No primeiro dia, o Caldeirão tinha-se feito arisco, escondera-se numa cortina pesada de nevoeiro e entre ventos fortes. Não tivéssemos nós ficado mais tempo e tudo o que teríamos visto era um belo Caldeirão nas fotos. Mas é preciso, mesmo, ver ao vivo esta cratera de uma beleza primordial, esta caldeira no topo do vulcão que se abre aos olhos e aos postais ilustrados como uma metáfora de um qualquer éden, resplandecente em verdes, em terra e céu e água. É a coroa desta pedra preciosa arisca e viva que é a ilha do Corvo, 17km2 de terra vulcânica erguida do mar entre ventos, agruras e benesses.
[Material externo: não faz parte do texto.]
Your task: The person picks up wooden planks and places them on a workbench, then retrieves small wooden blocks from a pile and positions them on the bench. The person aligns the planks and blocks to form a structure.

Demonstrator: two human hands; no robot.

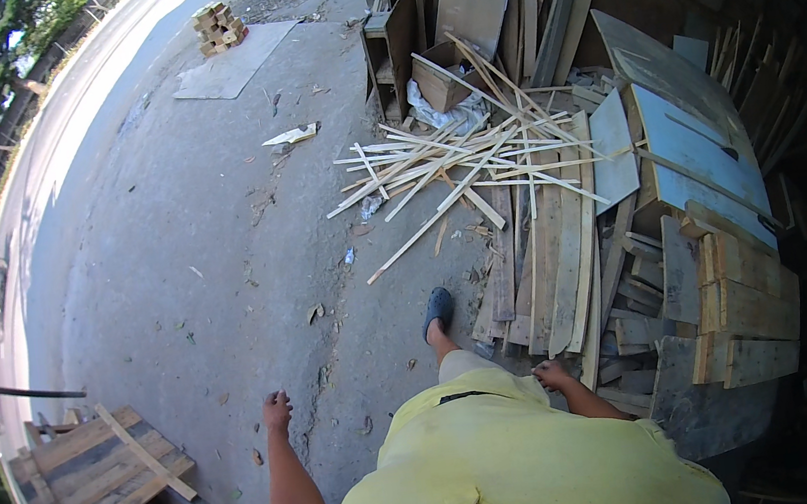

A enciclopédia do Geoparque estipula em 2,3×1,9 km o seu diâmetro, um regalo para a alma e até para o corpo, que entra pelos olhos adentro e que depois por ali fica para sempre a alimentar-nos os sonhos.
Nós já sabíamos tudo isso e até que um passeio dentro do Caldeirão poderá ser igualmente eterno, entre as suas lagoas e “ilhotas”, vegetação, tufos e “cones de escórias, salpicos de lava”. E, vá, temos que admitir, é um cenário não só para sentir até às veias como também para fotografar até ao limite possível. Mas, no primeiro dia, tínhamos ficado de olhos fechados pelo nevoeiro, sem direito a essa prometida visão redentora, embora sem perder a esperança. Portanto, no dia seguinte, com outros planos aos pés do monte, dedicamo-nos a distribuir pedidos de «Alerta Caldeirão».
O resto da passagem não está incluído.